South Africa’s new energy treaty with the Democratic Republic of Congo has prompted a fresh round of talk about the mother of all infrastructure projects: the Inga dams.

Harnessing the power of Africa’s second biggest river after the Nile, and the world’s second largest by volume after the Amazon, Inga is an ensemble of hydropower installations on the Congo River which, at a cost of around $80bn, would be the biggest such project in the world.

Two existing dams – Inga I and II – have been running for 40 and 30 years respectively, but have underperformed due to lack of upkeep. The hope is that Inga III, combined with renovation work on the existing projects, and the construction of a further four to six dams and related infrastructures, will culminate in a 40,000MW hydro system whose output will be double that of China’s Three Gorges Dam. The energy would be cheap by any standards, let alone green ones; less than 0.02-3$/kWh, compared to 0.40 – 1.00$/kWh for solar and 0.10 – 0.15$/kWh for wind – and would save 100m tonnes of fossil fuel burning every year.

To date, the mega-project has been all potential and no progress.

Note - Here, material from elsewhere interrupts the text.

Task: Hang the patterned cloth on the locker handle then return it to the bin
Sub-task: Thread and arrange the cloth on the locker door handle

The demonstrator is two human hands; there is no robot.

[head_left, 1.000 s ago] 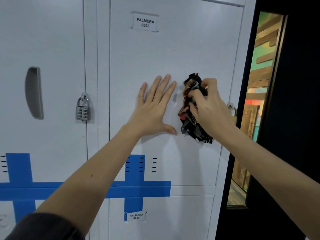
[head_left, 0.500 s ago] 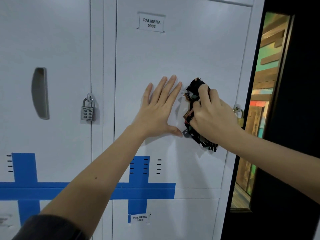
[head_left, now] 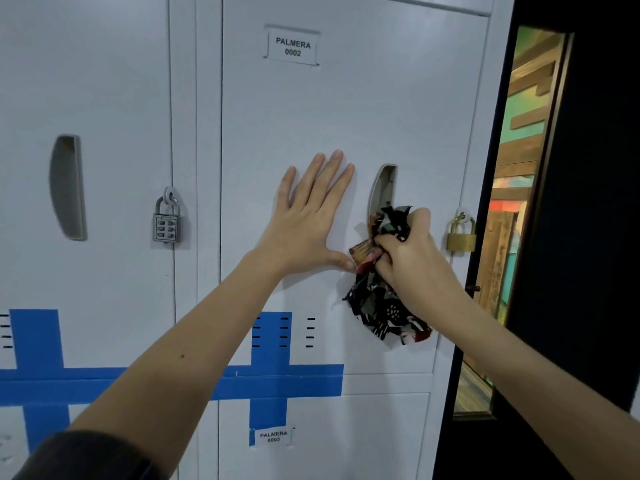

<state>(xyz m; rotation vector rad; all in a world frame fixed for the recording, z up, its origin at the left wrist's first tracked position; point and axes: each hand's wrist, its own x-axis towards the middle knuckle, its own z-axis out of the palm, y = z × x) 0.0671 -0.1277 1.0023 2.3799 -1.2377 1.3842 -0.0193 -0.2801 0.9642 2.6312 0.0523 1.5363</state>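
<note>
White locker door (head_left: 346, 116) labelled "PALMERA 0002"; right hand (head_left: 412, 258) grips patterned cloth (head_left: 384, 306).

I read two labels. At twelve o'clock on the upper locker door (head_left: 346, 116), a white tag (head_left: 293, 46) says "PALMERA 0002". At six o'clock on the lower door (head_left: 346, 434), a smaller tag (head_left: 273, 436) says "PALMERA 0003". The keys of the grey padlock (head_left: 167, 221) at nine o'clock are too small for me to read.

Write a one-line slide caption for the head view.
Left hand flat on the locker door, right hand gripping the cloth at the lower end of the handle.
</note>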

However, the new treaty with South Africa breathes life into Inga III, which is a critical piece of the puzzle. The agreement gives the project a credible off-taker in Eskom, the South African state-owned energy company. Feasibility studies have been carried out, and a bidding process, which started in 2010 with the prequalification of six consortiums, has now been whittled down to three: China’s Sinohydro and Three Gorges Corporation; Actividades de Construcion y Servicios, Eurofinsa and AEE from Spain; and Daewoo-Posco from South Korea.

If successful, the Inga project will also help the World Bank show it is serious about reducing its lending to fossil fuel developments. The institution wants to leave dirty fuels behind, publishing vocal predictions about climate change and recently agreeing to restrict financing of coal-fired power to countries with no feasible alternatives. But greening is hard to do. In 2010, $6bn of the $10bn lent by the World Bank to energy still went to fossil fuel projects.

Hydro provides a way to reduce coal-lending while still pushing the kind of game-changing energy projects that Africa needs. In addition to Inga, the bank is getting behind the Batoka Gorge and Mphanda Nkuwa dams on the Zambezi.

But hydro mega projects in politically volatile nations like DRC are hard to cost and plan. The financing of Inga I and II was revised up 80 percent, from $226.7m to $460.2m. Some wonder at the wisdom of shoehorning $80bn into a highly centralised project in a country whose government ranks 160 out of 176 in Transparency International’s Corruption Perceptions Index.